In [1]:
import tsl
import torch
import torch.nn as nn
import torch.nn.functional as F
import torch_geometric

from torch.optim import Adam
from tsl.datasets import PeMS04, PeMS07, PeMS08, PemsBay
from tsl.datasets import MetrLA
from tsl.data import SpatioTemporalDataset
from tsl.data.datamodule import (SpatioTemporalDataModule,
                                 TemporalSplitter)
from tsl.data.preprocessing import StandardScaler
from einops.layers.torch import Rearrange

import numpy as np
import pandas as pd

from tqdm import tqdm

In [2]:
dataset_MetrLA = MetrLA(root='data/MetrLA')

# get_connectivity uses get_similarity under the hood
connectivity = dataset_MetrLA.get_connectivity(threshold=0.1, include_self=False, normalize_axis=1, layout="edge_index")

# subclass of torch.utils.data.Dataset
torch_dataset = SpatioTemporalDataset(
    target=dataset_MetrLA.dataframe(),
    connectivity=connectivity,
    mask=dataset_MetrLA.mask,
    horizon=6,
    window=18,
    stride=1
)

scalers = {'target': StandardScaler(axis=(0, 1))}

# Split data sequentially:
#   |------------ dataset -----------|
#   |--- train ---|- val -|-- test --|
splitter = TemporalSplitter(val_len=0.1, test_len=0.2)

dm = SpatioTemporalDataModule(
    dataset=torch_dataset,
    scalers=scalers,
    splitter=splitter,
    batch_size=64,
)

dm.setup()

train_loader = dm.train_dataloader()
val_loader = dm.val_dataloader()
test_loader = dm.test_dataloader()

  date_range = pd.date_range(df.index[0], df.index[-1], freq='5T')
  df = df.replace(to_replace=0., method='ffill')

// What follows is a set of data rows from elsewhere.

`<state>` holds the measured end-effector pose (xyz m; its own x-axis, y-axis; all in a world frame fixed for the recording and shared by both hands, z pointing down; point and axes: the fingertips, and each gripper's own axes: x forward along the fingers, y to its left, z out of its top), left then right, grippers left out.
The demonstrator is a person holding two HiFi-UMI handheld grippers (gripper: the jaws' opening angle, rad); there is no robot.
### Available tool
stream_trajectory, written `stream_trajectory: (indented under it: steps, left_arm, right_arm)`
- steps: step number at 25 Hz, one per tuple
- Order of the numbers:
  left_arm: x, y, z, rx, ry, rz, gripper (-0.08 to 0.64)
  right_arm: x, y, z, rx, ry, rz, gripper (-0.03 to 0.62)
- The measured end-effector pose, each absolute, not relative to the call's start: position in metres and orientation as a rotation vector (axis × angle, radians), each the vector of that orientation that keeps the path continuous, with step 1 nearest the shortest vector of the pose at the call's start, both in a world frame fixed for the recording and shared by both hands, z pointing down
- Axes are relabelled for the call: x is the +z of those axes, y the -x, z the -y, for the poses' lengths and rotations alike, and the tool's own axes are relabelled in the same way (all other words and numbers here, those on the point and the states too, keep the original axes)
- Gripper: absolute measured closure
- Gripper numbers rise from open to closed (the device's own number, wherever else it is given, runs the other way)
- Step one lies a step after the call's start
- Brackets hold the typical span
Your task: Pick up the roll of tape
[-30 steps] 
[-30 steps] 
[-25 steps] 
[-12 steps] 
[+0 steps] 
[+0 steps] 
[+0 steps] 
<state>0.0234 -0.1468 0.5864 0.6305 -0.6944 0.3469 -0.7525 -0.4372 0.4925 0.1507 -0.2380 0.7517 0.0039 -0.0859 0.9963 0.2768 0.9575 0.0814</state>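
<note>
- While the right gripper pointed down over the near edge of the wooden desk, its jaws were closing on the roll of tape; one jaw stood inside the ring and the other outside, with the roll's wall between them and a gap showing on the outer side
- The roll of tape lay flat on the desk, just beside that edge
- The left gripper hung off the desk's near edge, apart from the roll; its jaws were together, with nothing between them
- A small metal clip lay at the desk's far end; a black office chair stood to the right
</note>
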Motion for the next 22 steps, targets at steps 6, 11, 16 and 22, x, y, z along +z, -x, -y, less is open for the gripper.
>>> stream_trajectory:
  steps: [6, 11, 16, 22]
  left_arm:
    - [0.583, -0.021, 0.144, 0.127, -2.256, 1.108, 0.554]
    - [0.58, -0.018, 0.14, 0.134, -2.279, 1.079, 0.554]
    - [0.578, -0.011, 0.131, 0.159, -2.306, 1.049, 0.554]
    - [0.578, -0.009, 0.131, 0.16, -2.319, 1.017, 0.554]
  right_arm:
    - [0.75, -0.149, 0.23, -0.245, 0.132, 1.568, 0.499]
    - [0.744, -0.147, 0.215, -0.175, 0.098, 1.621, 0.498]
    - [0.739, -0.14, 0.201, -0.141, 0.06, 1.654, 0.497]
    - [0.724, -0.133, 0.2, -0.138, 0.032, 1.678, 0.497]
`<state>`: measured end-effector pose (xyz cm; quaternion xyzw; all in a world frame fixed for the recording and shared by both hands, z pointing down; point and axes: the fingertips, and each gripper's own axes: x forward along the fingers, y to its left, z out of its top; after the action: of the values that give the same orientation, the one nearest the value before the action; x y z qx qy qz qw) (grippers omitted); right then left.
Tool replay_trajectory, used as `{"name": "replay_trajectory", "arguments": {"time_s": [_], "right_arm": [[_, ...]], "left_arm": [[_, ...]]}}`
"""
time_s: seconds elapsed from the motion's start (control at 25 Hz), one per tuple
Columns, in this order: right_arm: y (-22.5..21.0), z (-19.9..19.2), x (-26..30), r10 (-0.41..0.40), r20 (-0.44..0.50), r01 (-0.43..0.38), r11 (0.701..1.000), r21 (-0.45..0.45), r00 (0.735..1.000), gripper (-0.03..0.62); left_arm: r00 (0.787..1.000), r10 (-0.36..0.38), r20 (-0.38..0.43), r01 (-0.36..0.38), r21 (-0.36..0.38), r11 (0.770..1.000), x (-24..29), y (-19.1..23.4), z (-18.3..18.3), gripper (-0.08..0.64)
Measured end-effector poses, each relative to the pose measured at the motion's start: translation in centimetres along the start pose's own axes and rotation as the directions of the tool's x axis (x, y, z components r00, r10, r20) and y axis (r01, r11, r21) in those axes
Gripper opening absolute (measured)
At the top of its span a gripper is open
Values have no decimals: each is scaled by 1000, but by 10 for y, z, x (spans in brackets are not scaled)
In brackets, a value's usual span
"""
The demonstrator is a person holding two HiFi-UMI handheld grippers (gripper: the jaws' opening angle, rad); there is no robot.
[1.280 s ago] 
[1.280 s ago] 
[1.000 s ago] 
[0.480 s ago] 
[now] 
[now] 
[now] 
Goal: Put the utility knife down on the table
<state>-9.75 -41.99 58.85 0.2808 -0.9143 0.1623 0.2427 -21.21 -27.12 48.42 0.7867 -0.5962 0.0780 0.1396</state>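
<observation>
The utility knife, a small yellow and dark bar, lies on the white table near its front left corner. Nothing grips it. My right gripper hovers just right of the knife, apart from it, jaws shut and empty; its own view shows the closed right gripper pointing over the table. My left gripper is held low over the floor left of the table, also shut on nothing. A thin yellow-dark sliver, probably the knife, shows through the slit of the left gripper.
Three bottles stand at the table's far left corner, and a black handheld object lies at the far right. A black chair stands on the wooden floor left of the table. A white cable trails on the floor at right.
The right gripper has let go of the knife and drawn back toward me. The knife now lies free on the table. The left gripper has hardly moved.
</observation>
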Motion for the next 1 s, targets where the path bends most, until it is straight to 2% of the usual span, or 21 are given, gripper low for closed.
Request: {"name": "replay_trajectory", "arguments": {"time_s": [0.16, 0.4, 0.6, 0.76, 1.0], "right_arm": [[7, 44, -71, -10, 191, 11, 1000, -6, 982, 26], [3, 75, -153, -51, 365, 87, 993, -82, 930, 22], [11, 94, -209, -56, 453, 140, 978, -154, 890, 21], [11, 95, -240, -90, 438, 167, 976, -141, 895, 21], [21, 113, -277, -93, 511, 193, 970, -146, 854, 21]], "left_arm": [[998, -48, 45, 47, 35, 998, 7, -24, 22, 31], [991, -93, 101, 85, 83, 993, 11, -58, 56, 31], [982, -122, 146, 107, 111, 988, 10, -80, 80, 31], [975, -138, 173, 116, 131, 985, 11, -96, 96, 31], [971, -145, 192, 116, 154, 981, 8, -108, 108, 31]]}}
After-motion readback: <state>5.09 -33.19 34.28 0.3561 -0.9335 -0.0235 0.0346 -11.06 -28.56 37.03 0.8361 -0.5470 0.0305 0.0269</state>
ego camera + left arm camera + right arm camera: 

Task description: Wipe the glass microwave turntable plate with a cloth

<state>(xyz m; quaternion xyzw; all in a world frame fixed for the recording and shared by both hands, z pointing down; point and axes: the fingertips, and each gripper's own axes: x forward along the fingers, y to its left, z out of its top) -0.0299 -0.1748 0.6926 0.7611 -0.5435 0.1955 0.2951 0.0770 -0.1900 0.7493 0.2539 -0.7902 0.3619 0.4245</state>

### Modeling Attention Schemes with ST data

In [65]:
# feature vectorization approach (flatten the temporal dim along the feature dim)
class SelfAttention(nn.Module):
    def __init__(self, input_size, hidden_size, window_size, num_heads=8, dropout=0.6):
        super(SelfAttention, self).__init__()
        
        self.hidden_size = hidden_size
        self.num_heads = num_heads
        
        self.query = nn.Linear(input_size * window_size, hidden_size * num_heads)
        self.key = nn.Linear(input_size * window_size, hidden_size * num_heads)
        self.value = nn.Linear(input_size * window_size, hidden_size * num_heads)
        self.out = nn.Linear(hidden_size * num_heads, hidden_size)
        
        self.dropout = nn.Dropout(dropout)
        
        self.scale = self.hidden_size ** 0.5

    def forward(self, x):
        # feature vectorization: flatten the temporal dim along the feature dim
        b, t, n, f = x.size()
        x = x.permute(0, 2, 1, 3).reshape(b, n, t * f)

        Q = self.query(x)
        K = self.key(x)
        V = self.value(x)
        
        # Reshape for multi-head attention
        Q = Q.view(b, n, self.num_heads, self.hidden_size).transpose(1, 2)
        K = K.view(b, n, self.num_heads, self.hidden_size).transpose(1, 2)
        V = V.view(b, n, self.num_heads, self.hidden_size).transpose(1, 2)
        
        # e = torch.matmul(Q, K.transpose(-2, -1)) / self.scale
        e = (Q @ K.mT) / self.scale
        attention = F.softmax(e, dim=-1)
        
        # Apply dropout to attention weights
        attention = self.dropout(attention)
        
        out = attention @ V
        
        # combine the heads
        out = out.transpose(1, 2).contiguous().view(b, n, self.hidden_size * self.num_heads)
        out = self.out(out)
        
        return out

In [66]:
attention_block = SelfAttention(input_size=1, hidden_size=4, window_size=18, num_heads=8, dropout=0.6)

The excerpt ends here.